Pentagon Alters Tuition Assistance

WASHINGTON — The Department of Defense appears to have softened a new memorandum of understanding for colleges participating in tuition assistance programs for active duty military service members, eliminating provisions that some campus officials said went too far in trying to influence college policies on academic issues — and adding new ones that seem aimed at for-profit institutions.

The memorandum, first proposed in March 2011, was intended to tighten quality control over programs receiving money from the more than 300,000 active-duty troops taking courses with tuition assistance dollars. Instead, it drew protests from some colleges, including selective research institutions, by requiring colleges hoping to enroll students on tuition assistance to adhere as much as possible to the student bill of rights from the Servicemembers Opportunity Colleges, a voluntary association.

Colleges in the association, which includes many four-year public colleges (including some state flagship universities) as well as some community colleges and for-profit institutions, agree to generous transfer of credit policies and lenient residency requirements.

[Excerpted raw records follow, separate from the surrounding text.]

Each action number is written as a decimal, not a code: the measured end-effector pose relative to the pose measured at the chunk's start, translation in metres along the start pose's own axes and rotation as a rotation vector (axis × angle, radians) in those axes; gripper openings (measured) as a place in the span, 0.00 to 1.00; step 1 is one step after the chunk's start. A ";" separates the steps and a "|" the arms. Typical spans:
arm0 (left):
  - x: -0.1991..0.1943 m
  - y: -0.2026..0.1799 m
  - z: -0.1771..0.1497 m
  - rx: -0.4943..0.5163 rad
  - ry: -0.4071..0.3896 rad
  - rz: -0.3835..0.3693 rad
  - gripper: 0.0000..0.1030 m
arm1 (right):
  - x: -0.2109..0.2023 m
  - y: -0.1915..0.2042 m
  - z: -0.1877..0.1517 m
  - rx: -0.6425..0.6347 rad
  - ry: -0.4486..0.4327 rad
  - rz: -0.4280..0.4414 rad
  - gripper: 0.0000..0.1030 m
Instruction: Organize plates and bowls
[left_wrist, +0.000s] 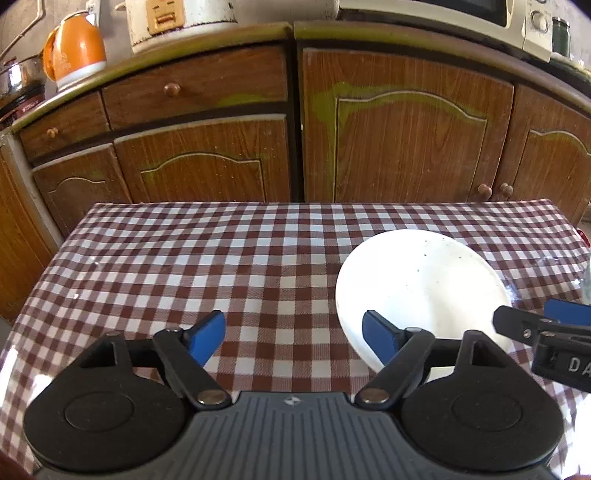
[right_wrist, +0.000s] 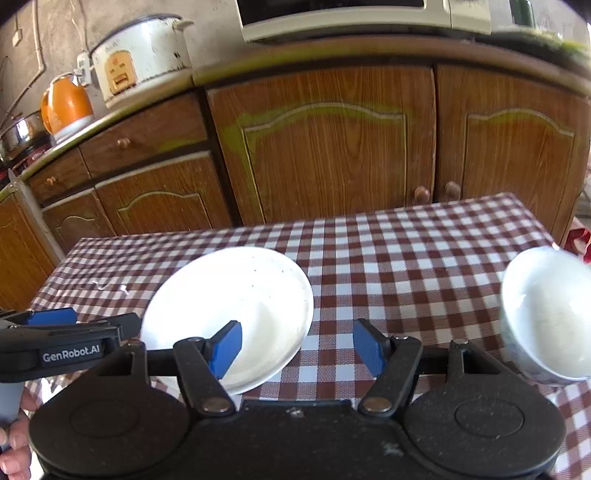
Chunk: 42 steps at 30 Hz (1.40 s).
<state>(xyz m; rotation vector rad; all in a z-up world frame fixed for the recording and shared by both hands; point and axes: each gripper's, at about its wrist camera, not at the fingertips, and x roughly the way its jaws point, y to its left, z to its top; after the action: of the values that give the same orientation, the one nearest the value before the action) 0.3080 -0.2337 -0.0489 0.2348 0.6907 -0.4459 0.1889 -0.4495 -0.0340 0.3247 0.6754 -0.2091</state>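
Jaws wide on both grippers, left (left_wrist: 293, 338) and right (right_wrist: 297, 345), holding nothing. Plate (right_wrist: 236, 302) mid-worktop (left_wrist: 184, 251), toward near edge; bowl (right_wrist: 550, 314) by right edge.

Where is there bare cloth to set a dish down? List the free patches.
Free: the checked tablecloth left of the white plate, out to the table's left edge, and the strip between plate and white bowl. Crowded: near edge, where both open grippers hover.

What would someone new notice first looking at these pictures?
Probably the white plate lying mid-table on the brown-and-white checked tablecloth, with a white bowl to its right near the table's edge. Next, both open blue-padded tools, the left tool and right tool, hovering at the plate's near rim.
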 end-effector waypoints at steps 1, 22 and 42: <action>0.003 -0.001 0.000 0.008 -0.004 -0.006 0.81 | 0.007 0.000 0.000 0.006 0.007 0.001 0.77; 0.039 -0.019 -0.003 0.025 0.027 -0.153 0.25 | 0.061 -0.002 -0.006 0.097 0.049 0.052 0.22; -0.102 -0.019 -0.020 0.029 -0.063 -0.116 0.26 | -0.084 0.024 -0.024 -0.008 -0.106 0.059 0.22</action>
<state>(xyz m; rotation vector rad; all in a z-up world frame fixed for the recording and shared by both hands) 0.2179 -0.2112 0.0022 0.2075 0.6384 -0.5725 0.1187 -0.4118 0.0078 0.3234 0.5607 -0.1663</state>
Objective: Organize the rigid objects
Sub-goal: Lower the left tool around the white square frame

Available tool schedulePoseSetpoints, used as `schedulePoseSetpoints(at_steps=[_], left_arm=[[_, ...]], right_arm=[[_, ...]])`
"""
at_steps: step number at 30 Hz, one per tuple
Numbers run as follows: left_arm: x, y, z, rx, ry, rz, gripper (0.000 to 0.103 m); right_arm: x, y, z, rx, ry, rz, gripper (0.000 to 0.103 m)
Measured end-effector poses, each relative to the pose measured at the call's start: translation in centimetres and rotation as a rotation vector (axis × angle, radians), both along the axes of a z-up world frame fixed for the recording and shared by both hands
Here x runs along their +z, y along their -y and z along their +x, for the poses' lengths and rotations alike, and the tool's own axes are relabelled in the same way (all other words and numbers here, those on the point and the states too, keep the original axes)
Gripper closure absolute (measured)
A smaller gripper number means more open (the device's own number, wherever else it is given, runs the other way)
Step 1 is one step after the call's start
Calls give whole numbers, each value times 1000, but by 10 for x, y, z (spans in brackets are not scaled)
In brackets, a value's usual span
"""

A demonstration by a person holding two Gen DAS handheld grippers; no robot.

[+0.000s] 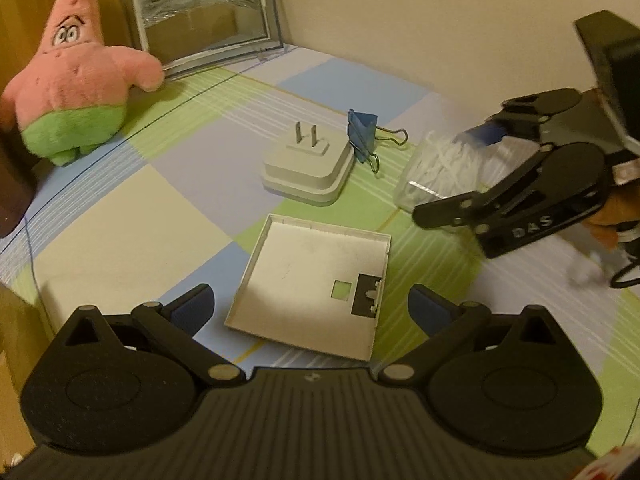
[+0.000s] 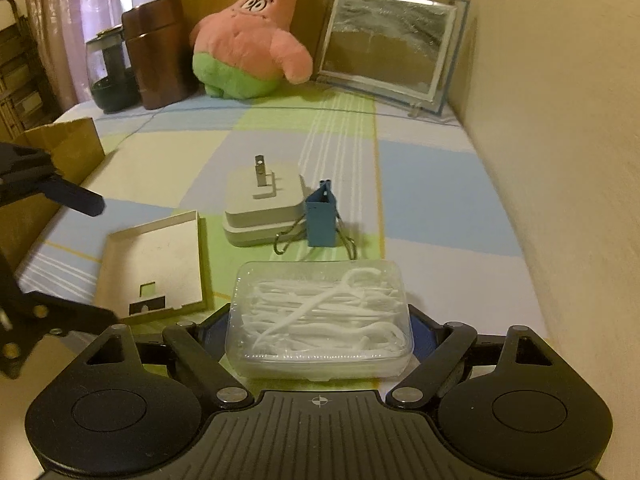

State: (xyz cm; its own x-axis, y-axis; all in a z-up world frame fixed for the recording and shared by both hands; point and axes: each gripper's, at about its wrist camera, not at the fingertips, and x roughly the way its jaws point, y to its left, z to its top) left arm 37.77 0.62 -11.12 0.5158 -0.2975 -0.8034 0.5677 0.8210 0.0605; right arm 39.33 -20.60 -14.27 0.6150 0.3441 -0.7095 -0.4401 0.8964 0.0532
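Observation:
A clear plastic box of white floss picks (image 2: 320, 320) lies on the checked cloth between the fingers of my right gripper (image 2: 320, 316), whose blue pads sit against its two sides. From the left wrist view the same box (image 1: 436, 164) shows in the right gripper (image 1: 452, 172). My left gripper (image 1: 310, 300) hangs open over a shallow white tray-like lid (image 1: 296, 256), touching nothing. Beyond it a white plug adapter (image 1: 308, 172) rests prongs up, with a blue binder clip (image 1: 362, 132) leaning on its right side. The right wrist view also shows the lid (image 2: 160, 256), adapter (image 2: 260, 212) and clip (image 2: 320, 220).
A pink and green star plush (image 2: 244, 48) and a framed panel (image 2: 384, 48) stand at the back. A brown canister (image 2: 158, 52), a glass jar (image 2: 106, 72) and a cardboard box (image 2: 68, 148) sit at the left. A wall (image 2: 540, 120) runs along the right.

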Motion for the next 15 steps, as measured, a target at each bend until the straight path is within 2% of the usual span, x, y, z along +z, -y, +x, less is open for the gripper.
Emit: schedulePoseSetpoints(at_steps=[10, 13, 14, 15], left_arm=[[-19, 9, 18, -32, -46, 4, 2], [-20, 10, 23, -19, -61, -5, 9], [-20, 11, 23, -16, -64, -18, 14], [-19, 11, 23, -15, -62, -21, 14]], right_arm=[[4, 17, -21, -80, 17, 38, 20], [3, 19, -24, -97, 9, 42, 20], [2, 20, -25, -102, 9, 41, 20], [2, 20, -26, -107, 8, 41, 20]])
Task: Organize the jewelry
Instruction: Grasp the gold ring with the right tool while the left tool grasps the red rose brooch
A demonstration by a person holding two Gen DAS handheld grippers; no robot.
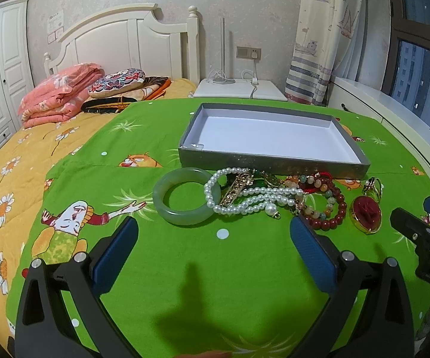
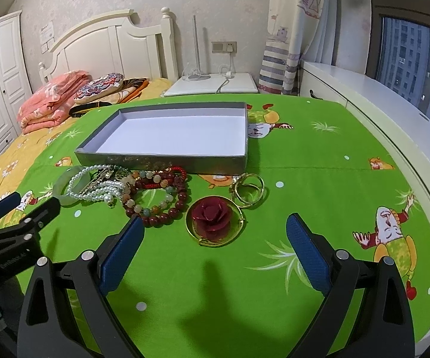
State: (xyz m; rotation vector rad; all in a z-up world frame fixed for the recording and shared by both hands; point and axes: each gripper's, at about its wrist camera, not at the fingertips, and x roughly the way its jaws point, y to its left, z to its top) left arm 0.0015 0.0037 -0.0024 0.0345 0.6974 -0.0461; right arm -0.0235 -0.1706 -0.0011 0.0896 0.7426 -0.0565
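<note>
A pile of jewelry lies on the green cloth in front of an empty grey box (image 1: 274, 161) (image 2: 161, 158). From the left: a jade bangle (image 1: 182, 216) (image 2: 58, 192), a pearl necklace (image 1: 253, 201) (image 2: 95, 194), dark red and mixed bead bracelets (image 1: 331, 205) (image 2: 161, 208), a red rose in a gold ring (image 1: 365, 211) (image 2: 213, 216), and gold rings (image 1: 373, 186) (image 2: 249, 191). My left gripper (image 1: 213, 228) is open, just short of the bangle and pearls. My right gripper (image 2: 215, 228) is open, just short of the rose.
The green cartoon cloth (image 1: 215, 283) covers a bed with a yellow flowered sheet (image 1: 6, 173). Folded pink quilt and pillows (image 1: 62, 89) lie by the white headboard. A white nightstand (image 1: 238, 88) and a window ledge (image 2: 394, 101) stand behind and to the right.
</note>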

Students must be required to spend no more than one year in residence for a four-year degree, and colleges that sign the bill of rights agree to give academic credit for some military training.

The American Council on Education said those requirements interfere with colleges’ right to set their own academic policies, and would prevent many selective institutions from enrolling students on military tuition assistance. In response to their concerns, and to a letter from more than 50 senators requesting a delay and reconsideration of the new agreement, the department delayed implementation of the new memorandum until March 31 so it could be revised.

That revised text has not yet been released, but the department is now saying that it will not take effect until this summer. And an announcement indicated that the most controversial requirements have been dropped in favor of a call for more disclosure.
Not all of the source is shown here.